In radar sensing and communications, designing Doppler resilient sequences (DRSs) with low ambiguity function for delay over the entire signal duration and Doppler shift over the entire signal bandwidth is an extremely difficult task. However, in practice, the Doppler frequency range is normally much smaller than the bandwidth of the transmitted signal, and it is relatively easy to attain quasi-synchronization for delays far less than the entire signal duration. Motivated by this observation, we propose a new concept called low ambiguity zone (LAZ) which is a small area of the corresponding ambiguity function of interest defined by the certain Doppler frequency and delay.
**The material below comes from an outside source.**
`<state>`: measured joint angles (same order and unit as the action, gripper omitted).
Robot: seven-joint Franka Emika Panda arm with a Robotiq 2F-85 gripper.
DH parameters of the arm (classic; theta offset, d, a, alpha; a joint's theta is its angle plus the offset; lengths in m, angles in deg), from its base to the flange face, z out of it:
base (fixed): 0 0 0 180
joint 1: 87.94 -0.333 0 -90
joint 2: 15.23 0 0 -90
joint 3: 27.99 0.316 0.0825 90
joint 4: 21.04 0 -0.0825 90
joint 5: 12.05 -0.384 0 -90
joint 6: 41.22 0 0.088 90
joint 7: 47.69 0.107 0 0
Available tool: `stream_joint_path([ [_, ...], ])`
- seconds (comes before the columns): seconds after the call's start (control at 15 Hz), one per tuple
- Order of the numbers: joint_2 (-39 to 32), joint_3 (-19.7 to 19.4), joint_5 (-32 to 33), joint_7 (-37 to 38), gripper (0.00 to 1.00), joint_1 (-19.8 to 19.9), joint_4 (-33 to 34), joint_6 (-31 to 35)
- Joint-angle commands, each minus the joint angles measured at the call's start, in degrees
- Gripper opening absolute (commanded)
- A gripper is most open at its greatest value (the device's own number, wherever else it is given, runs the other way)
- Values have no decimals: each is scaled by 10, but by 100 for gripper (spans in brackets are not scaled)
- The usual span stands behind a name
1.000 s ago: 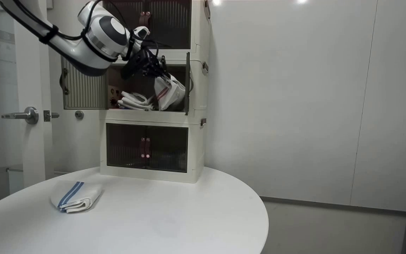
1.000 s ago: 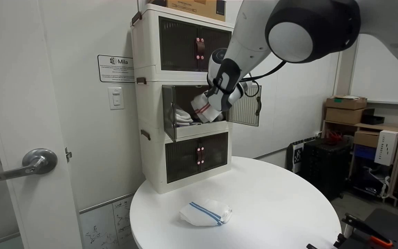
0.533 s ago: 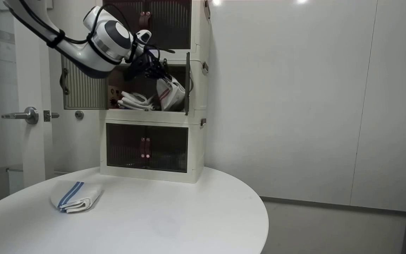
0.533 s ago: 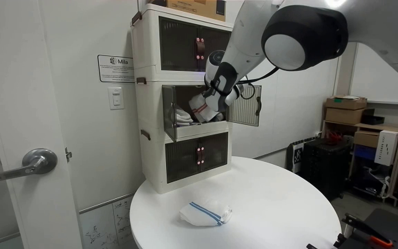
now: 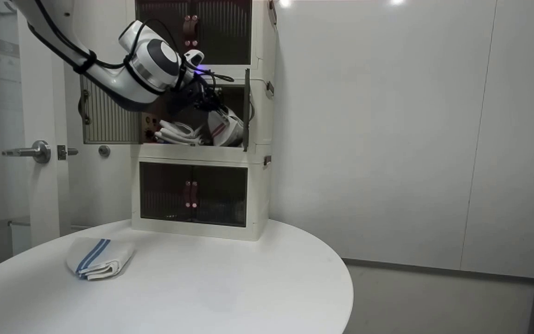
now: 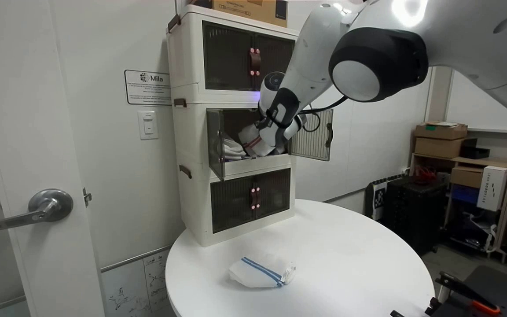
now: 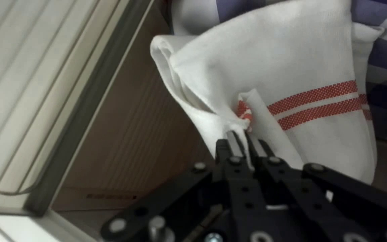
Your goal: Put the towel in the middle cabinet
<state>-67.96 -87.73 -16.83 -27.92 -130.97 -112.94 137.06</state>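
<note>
A folded white towel with red stripes (image 7: 301,53) hangs from my gripper (image 7: 245,143), whose fingers are shut on a pinched fold of it. The towel also shows in both exterior views (image 5: 220,130) (image 6: 250,141), inside the open middle cabinet (image 5: 193,152) (image 6: 258,164), low in the opening near one side. Whether its lower edge rests on the cabinet floor is not clear. My gripper in an exterior view (image 5: 220,109) is at the cabinet opening, above the towel; in another exterior view the arm hides the fingers.
Both middle doors (image 5: 111,113) (image 5: 247,111) stand open, close to the arm. Folded white cloths (image 5: 176,133) lie in the cabinet beside the towel; checked blue-white cloth (image 7: 386,55) lies behind it. A blue-striped towel (image 5: 109,257) (image 6: 258,270) lies on the round table (image 5: 248,287).
The arm and gripper have moved down and slightly deeper into the middle cabinet, lowering the red-striped towel. The doors and the blue-striped towel have not moved.
</note>
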Motion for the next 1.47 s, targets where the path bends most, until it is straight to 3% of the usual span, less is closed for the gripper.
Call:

Such an LAZ will reduce to a zero ambiguity zone (ZAZ) if the maximum ambiguity values of interest are zero. In this paper, we derive a set of theoretical bounds on periodic LAZ/ZAZ of unimodular DRSs with and without spectral constraints, which include the existing bounds on periodic global ambiguity function as special cases. These bounds may be used as theoretical design guidelines to measure the optimality of sequences against Doppler effect. We then introduce four optimal constructions of DRSs with respect to the derived ambiguity lower bounds based on some algebraic tools such as characters over finite field and cyclic difference sets.